» Exercise data

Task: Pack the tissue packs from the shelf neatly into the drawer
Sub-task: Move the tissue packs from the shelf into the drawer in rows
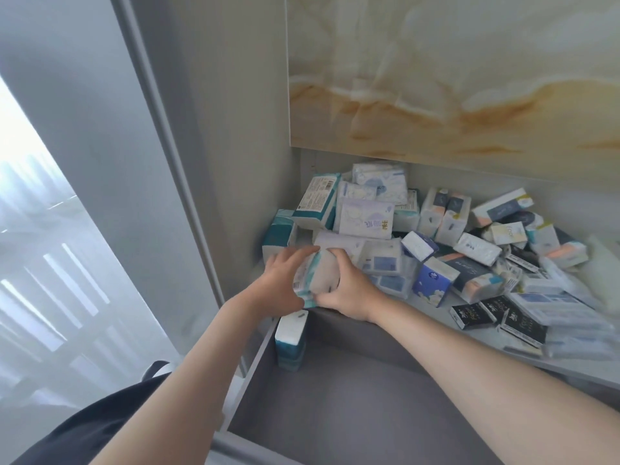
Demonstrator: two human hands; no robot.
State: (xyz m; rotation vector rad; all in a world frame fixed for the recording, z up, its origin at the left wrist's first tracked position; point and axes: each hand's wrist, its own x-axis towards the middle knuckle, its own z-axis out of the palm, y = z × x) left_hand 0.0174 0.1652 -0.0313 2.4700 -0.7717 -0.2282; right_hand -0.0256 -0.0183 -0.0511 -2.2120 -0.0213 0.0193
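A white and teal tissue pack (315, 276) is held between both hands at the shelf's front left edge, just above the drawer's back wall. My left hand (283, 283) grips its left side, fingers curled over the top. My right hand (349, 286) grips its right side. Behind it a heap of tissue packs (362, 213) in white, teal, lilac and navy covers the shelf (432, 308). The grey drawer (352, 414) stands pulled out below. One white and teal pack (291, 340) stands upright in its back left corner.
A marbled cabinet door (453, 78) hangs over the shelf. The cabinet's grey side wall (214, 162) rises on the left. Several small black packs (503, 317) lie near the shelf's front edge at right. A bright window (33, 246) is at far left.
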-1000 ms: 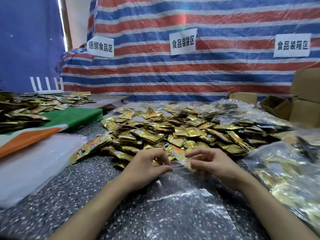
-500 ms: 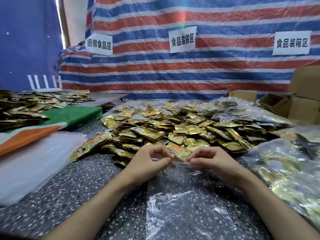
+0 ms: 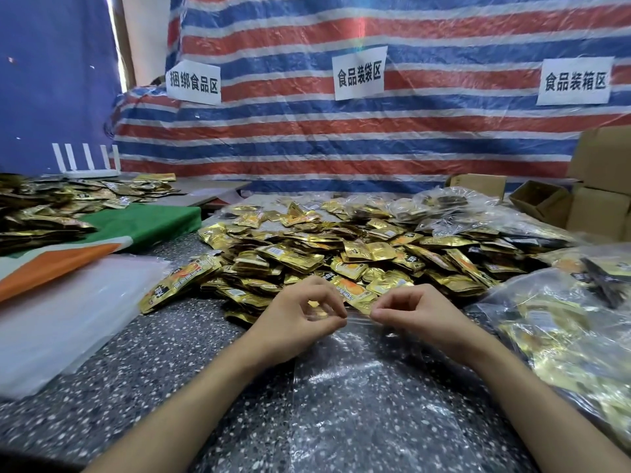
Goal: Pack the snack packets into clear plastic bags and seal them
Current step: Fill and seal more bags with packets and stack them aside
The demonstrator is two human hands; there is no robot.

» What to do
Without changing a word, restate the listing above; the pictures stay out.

» Completed exercise
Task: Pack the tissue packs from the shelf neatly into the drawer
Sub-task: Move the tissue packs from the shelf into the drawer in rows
Demonstrator: two human hands; no robot.
State: (xyz m; rotation vector rad; all in a world frame fixed for the recording, z up, its origin at the left wrist's first tracked position; point and axes: each hand's wrist, its own x-axis towards the middle knuckle, its own z-axis out of the palm, y = z × x) left_hand 0.0174 0.1652 -0.0313 2.4700 -0.7717 -0.2282; right_hand -0.0256 -0.0183 -0.0511 -2.2120 -0.0213 0.0193
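A white and teal tissue pack (315, 276) is held between both hands at the shelf's front left edge, just above the drawer's back wall. My left hand (283, 283) grips its left side, fingers curled over the top. My right hand (349, 286) grips its right side. Behind it a heap of tissue packs (362, 213) in white, teal, lilac and navy covers the shelf (432, 308). The grey drawer (352, 414) stands pulled out below. One white and teal pack (291, 340) stands upright in its back left corner.
A marbled cabinet door (453, 78) hangs over the shelf. The cabinet's grey side wall (214, 162) rises on the left. Several small black packs (503, 317) lie near the shelf's front edge at right. A bright window (33, 246) is at far left.
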-1000 ms: 
-500 ms: 
+0 ms: 
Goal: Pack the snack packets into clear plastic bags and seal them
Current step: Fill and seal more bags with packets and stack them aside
The demonstrator is two human hands; there is no robot.

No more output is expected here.